*** SOURCE MATERIAL ***

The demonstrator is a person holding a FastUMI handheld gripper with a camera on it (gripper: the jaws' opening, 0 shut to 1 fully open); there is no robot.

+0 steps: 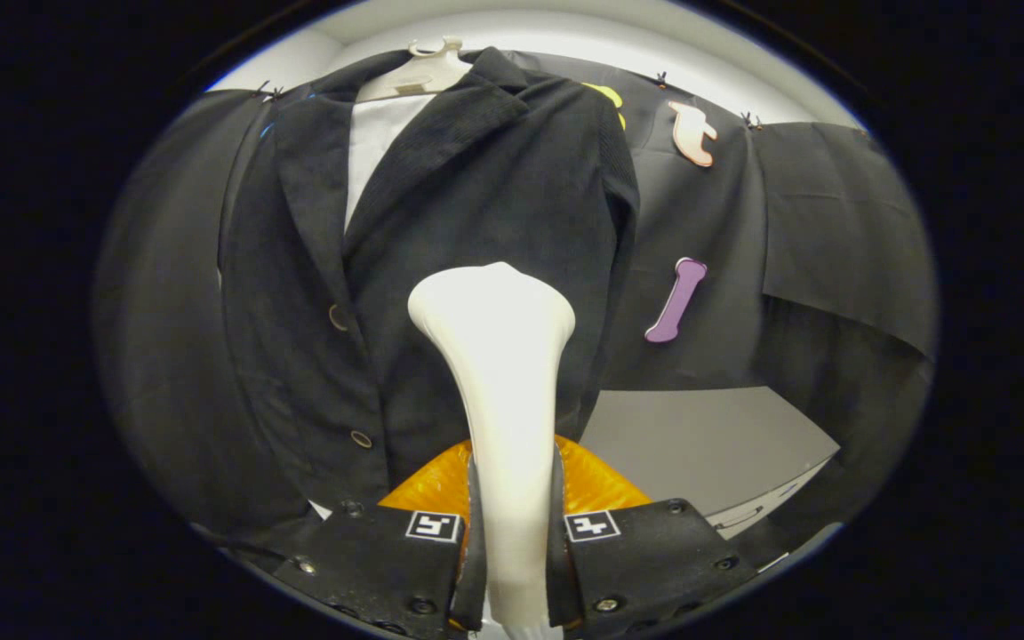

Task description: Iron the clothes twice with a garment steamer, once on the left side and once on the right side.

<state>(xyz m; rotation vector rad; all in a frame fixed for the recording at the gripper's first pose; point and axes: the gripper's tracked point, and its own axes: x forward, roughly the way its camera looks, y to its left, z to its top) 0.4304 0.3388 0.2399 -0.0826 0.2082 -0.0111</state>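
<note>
At the left of the frame the dark booth cloth (165,338) hangs in soft folds, and just right of it a dark jacket (476,204) on a pale hanger (414,78) takes up the upper and middle part of the picture. The jacket's lapels are open at the top, showing a white lining or shirt (379,147) beneath the hanger, and two round buttons (361,438) sit one above the other along its front edge, left of centre. In the centre, the white garment steamer (499,373) rises from the bottom of the frame, its narrow neck widening to a broad head that lies over the jacket's lower front, right of the buttons; whether the head touches the cloth cannot be told. The gripper (512,551) at the bottom centre is clamped on the steamer's neck, one finger pressing each side, with an orange, ribbed part (601,484) just behind the fingers. To the right, below the cloth wall, a grey desk (708,444) surface shows in the lower right.
</note>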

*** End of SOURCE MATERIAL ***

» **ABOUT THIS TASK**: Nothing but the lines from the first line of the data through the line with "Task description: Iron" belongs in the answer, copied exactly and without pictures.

» **EXPECTED OUTPUT**:
The demonstrator is a person holding a FastUMI handheld gripper with a camera on it (gripper: the jaws' opening, 0 shut to 1 fully open); there is no robot.

+0 steps: 

Task description: Iron the clothes twice with a garment steamer, once on the left side and once on the right side.

This concludes the response.